THE PROBLEM:
Repeat precisely the span of lines below that opens with the line containing "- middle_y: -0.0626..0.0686" and closes with the line containing "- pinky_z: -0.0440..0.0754", both included.

EXERCISE DATA:
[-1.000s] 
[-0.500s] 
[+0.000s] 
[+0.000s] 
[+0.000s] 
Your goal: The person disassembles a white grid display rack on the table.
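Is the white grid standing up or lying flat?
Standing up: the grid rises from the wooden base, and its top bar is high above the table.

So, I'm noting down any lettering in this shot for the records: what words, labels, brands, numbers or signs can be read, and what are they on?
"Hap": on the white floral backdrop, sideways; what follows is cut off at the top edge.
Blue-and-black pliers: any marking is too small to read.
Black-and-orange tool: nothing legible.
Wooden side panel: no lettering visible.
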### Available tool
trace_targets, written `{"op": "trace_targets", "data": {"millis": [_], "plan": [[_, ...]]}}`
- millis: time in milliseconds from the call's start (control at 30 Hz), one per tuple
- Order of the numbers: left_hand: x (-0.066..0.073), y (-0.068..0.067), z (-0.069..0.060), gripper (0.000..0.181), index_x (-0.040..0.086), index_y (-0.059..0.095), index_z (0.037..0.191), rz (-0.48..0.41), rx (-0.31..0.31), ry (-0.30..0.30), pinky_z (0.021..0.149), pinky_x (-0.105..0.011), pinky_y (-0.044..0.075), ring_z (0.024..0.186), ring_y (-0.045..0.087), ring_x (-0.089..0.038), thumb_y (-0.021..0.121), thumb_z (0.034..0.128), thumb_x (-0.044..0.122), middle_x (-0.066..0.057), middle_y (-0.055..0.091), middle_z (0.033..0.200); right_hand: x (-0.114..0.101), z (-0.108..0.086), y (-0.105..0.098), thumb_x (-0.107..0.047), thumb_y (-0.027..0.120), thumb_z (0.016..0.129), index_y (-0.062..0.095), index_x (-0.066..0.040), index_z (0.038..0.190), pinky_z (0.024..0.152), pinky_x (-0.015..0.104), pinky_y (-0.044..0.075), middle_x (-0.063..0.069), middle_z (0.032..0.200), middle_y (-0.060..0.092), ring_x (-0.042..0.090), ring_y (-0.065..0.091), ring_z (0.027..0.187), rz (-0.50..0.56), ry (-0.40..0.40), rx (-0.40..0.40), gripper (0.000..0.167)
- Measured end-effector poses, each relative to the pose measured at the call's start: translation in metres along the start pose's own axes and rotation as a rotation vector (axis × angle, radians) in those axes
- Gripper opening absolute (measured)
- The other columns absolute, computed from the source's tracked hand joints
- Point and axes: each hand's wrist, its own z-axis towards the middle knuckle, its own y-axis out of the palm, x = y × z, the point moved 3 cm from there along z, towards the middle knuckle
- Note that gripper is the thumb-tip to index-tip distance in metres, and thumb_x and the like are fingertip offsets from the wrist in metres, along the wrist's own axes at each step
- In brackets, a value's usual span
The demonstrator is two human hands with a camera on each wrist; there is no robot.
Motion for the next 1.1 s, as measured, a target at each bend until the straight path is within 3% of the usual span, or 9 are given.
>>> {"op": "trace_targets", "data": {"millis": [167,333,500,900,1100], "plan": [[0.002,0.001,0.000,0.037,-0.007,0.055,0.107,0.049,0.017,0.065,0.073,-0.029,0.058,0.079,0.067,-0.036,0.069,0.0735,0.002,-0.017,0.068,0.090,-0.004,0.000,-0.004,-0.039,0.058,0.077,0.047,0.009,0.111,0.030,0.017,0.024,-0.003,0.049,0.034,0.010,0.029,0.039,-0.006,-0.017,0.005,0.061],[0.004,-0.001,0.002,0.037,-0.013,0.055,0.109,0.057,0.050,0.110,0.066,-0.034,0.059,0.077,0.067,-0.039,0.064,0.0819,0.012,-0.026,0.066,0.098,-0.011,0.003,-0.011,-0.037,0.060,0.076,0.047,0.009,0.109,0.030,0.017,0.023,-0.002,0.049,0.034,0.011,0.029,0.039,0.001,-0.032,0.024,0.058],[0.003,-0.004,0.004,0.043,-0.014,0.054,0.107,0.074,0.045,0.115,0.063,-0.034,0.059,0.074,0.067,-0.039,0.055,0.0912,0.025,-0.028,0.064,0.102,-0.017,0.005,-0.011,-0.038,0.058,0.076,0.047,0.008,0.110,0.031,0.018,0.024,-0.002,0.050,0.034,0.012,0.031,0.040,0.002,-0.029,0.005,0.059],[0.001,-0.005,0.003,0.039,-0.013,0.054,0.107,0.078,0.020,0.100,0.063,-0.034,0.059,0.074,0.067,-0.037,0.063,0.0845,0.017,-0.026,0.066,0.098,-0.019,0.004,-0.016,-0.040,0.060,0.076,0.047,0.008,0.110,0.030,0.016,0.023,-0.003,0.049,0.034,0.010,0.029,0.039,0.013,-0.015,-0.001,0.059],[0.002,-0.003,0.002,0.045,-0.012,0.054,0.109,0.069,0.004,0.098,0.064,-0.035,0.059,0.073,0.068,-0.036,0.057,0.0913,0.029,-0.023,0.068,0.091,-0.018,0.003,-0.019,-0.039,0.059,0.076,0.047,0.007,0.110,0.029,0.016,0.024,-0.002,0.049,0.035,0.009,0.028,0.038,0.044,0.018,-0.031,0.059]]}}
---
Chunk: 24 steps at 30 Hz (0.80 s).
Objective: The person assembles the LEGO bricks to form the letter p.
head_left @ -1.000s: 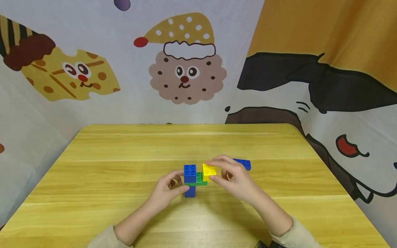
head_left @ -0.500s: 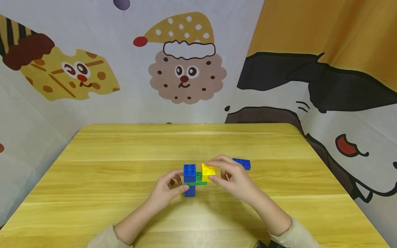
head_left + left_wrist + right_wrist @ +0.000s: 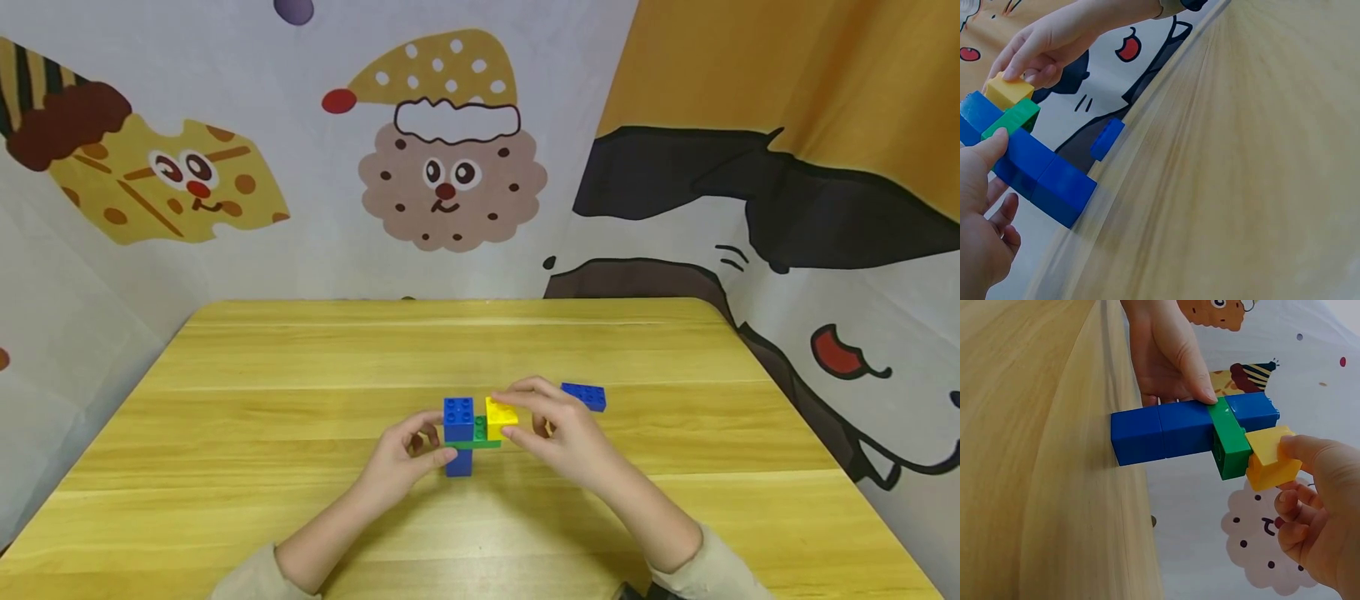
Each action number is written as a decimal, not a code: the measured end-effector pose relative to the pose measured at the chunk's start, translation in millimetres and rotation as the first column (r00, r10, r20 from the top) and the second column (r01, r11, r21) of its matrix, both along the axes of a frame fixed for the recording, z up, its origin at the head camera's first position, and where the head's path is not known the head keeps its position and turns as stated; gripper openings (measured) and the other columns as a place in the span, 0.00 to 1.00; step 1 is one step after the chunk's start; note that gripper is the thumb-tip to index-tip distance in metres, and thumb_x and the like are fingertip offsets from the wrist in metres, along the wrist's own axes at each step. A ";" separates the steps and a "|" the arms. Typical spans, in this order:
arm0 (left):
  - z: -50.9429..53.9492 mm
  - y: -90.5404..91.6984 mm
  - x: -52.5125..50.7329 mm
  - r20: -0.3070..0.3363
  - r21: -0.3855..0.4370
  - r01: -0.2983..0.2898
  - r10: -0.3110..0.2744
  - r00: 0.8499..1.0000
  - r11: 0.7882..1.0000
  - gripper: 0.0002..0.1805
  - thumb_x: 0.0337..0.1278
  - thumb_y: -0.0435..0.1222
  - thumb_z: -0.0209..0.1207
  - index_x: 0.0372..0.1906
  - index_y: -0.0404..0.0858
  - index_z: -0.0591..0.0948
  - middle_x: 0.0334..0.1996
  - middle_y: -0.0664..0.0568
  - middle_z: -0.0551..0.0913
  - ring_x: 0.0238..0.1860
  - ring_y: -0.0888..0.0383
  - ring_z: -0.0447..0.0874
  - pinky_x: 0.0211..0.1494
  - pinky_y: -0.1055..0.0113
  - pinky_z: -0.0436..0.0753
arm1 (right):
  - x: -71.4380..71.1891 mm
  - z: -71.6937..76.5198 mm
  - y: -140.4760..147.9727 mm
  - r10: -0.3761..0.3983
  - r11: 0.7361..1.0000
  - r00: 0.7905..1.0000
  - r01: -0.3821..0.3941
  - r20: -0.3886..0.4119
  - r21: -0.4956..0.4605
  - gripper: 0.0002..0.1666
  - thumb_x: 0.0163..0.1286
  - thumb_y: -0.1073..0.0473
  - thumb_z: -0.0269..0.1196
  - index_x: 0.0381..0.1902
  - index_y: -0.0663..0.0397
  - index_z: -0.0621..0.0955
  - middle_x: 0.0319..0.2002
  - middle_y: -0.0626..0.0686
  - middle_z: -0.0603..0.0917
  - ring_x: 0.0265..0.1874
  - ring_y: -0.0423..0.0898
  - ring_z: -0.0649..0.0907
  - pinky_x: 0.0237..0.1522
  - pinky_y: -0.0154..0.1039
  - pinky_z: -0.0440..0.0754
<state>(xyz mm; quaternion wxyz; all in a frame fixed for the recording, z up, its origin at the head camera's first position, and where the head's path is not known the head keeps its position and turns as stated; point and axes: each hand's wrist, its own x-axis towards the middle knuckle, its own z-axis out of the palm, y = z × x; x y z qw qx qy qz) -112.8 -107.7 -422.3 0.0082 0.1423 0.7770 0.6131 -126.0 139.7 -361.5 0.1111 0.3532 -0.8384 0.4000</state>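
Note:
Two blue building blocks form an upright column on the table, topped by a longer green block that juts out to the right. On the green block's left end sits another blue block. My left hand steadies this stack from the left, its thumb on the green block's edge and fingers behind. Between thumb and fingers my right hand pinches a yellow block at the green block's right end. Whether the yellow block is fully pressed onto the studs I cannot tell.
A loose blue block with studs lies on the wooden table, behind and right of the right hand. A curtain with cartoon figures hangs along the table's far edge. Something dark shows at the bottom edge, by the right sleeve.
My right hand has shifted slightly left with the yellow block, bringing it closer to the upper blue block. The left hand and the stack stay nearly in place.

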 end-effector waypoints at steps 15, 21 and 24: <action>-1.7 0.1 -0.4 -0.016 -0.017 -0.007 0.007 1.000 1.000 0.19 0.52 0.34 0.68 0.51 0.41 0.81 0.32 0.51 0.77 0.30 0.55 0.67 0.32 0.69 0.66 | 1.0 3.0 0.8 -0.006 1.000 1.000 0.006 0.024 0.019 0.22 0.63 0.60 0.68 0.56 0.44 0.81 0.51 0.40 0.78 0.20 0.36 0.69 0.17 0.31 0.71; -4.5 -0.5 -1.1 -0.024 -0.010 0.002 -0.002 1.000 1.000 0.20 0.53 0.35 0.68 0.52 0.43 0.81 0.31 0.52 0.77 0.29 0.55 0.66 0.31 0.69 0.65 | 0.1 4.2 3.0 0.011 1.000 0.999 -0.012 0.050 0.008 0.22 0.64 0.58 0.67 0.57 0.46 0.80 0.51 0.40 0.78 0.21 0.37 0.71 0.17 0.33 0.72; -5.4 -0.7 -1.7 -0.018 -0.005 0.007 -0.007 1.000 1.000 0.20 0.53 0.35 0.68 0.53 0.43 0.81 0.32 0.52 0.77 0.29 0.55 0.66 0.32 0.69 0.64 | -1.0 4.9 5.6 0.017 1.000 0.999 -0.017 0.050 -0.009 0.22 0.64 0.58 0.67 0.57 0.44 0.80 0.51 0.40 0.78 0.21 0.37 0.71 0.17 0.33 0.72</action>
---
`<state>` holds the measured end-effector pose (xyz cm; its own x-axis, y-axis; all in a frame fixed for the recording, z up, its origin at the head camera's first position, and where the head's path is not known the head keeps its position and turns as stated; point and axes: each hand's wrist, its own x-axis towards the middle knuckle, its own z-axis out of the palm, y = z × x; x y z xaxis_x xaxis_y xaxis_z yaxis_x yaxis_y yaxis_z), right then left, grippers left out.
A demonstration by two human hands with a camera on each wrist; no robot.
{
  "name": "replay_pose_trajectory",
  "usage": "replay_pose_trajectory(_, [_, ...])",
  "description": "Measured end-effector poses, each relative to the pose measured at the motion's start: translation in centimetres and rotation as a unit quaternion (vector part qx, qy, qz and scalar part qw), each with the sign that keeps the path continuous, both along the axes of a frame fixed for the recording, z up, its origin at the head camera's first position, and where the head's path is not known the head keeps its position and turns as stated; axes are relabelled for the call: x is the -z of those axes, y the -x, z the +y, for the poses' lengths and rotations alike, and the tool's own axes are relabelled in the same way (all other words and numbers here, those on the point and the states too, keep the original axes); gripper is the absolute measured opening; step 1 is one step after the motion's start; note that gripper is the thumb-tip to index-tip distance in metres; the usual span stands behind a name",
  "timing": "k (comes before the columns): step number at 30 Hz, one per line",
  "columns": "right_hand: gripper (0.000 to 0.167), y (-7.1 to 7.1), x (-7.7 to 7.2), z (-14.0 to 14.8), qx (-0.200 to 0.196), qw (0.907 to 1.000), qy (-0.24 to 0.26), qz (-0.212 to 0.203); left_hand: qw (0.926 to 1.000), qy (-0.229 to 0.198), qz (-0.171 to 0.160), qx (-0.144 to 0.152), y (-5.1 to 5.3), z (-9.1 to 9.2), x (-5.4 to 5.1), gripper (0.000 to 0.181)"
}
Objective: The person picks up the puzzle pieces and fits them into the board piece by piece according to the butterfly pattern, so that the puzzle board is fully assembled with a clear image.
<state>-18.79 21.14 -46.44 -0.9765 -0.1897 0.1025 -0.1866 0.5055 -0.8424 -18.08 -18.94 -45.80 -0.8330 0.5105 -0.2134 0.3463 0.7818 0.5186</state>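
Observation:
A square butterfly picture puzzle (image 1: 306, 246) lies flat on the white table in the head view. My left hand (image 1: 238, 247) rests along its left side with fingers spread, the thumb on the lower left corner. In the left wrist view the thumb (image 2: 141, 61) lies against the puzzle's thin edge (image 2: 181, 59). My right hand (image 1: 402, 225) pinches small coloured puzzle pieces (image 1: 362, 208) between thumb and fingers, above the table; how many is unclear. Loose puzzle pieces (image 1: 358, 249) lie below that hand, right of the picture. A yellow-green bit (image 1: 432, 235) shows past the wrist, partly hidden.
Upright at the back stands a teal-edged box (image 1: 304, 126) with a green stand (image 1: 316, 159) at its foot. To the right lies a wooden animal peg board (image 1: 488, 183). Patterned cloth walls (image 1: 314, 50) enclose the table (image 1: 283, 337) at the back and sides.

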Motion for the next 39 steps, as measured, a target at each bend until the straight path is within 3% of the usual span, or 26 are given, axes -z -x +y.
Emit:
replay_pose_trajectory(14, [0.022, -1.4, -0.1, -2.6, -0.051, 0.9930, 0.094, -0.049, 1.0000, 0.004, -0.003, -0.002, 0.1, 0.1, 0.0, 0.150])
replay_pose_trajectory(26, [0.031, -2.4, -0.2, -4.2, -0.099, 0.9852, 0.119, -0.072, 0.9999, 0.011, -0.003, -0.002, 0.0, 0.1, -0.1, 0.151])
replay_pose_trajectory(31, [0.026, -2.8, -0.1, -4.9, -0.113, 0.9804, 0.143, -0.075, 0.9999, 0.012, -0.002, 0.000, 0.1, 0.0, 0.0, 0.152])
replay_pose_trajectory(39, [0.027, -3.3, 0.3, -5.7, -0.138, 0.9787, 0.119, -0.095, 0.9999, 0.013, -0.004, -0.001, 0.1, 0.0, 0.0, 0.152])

WRITTEN SOLUTION:
  - middle_y: -0.0626..0.0686
  - middle_z: -0.0603..0.0917
  - ring_x: 0.0265..0.1874
  - ring_y: -0.0423..0.0898
  - ring_z: -0.0649..0.0907
  - pinky_x: 0.0237..0.1522
  - pinky_y: -0.0154..0.1039
  - pinky_z: -0.0440..0.0754

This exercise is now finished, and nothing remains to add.